> Work to be completed: If a line in the data below holds the word "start", include it in the count. Give only the final number.

> Provided material:
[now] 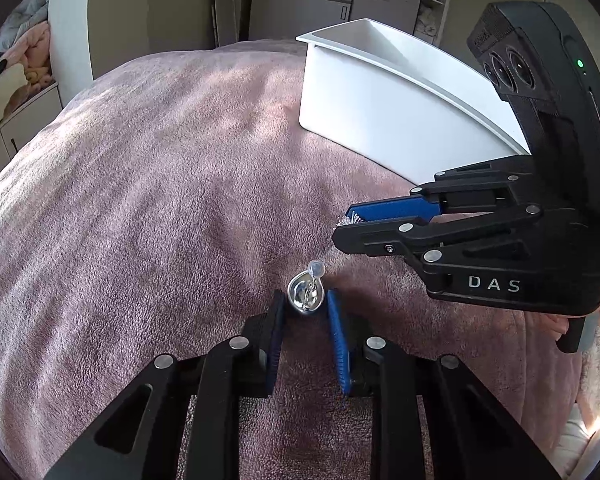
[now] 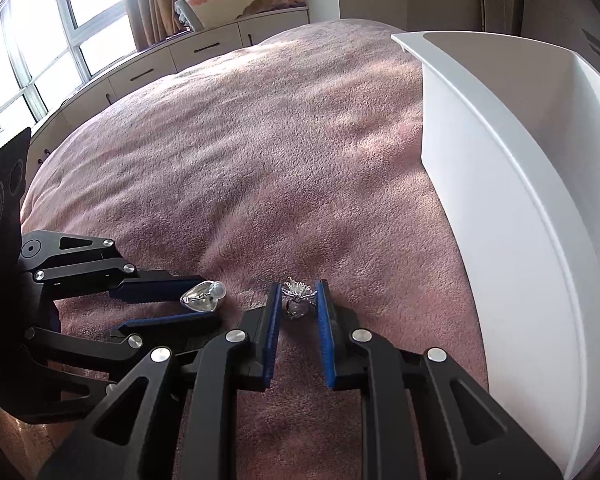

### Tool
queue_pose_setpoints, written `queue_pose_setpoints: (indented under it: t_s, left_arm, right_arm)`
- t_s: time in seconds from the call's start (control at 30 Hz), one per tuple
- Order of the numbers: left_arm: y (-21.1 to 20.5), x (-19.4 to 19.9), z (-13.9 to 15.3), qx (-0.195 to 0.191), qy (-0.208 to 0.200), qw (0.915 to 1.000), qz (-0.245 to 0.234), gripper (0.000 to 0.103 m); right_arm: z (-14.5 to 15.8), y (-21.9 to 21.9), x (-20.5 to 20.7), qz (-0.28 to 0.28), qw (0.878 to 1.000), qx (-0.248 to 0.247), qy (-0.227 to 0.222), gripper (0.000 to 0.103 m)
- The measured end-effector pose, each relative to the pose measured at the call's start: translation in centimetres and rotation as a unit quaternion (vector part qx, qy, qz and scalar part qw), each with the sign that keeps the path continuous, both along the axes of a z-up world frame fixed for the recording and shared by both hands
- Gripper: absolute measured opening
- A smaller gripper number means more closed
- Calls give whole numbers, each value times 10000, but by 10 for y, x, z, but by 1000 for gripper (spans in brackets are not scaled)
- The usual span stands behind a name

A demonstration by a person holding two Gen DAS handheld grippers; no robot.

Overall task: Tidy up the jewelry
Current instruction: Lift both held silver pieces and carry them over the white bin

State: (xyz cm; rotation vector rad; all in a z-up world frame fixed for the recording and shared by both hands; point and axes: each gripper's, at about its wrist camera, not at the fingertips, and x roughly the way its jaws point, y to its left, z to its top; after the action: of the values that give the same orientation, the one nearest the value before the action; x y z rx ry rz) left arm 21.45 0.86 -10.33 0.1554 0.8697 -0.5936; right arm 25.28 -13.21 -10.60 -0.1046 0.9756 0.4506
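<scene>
A silver teardrop earring with a clear plastic back lies on the pink blanket between the tips of my left gripper, whose jaws are open around it; it also shows in the right wrist view. A spiky silver earring lies between the tips of my right gripper, also open around it. In the left wrist view the right gripper comes in from the right, the spiky earring just showing at its tips. A white bin stands at the right, its inside hidden.
The pink fleece blanket covers the whole bed. The white bin stands just behind the right gripper. Cabinets and windows lie beyond the bed's far edge. The left gripper sits close to the right one.
</scene>
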Motion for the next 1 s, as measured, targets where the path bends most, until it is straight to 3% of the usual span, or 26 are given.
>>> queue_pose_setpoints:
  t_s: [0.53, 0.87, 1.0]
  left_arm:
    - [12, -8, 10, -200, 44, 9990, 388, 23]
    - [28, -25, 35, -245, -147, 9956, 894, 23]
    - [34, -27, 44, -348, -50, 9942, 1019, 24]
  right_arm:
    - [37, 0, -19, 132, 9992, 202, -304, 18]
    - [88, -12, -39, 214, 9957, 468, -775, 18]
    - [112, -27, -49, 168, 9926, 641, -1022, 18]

> Solution: 2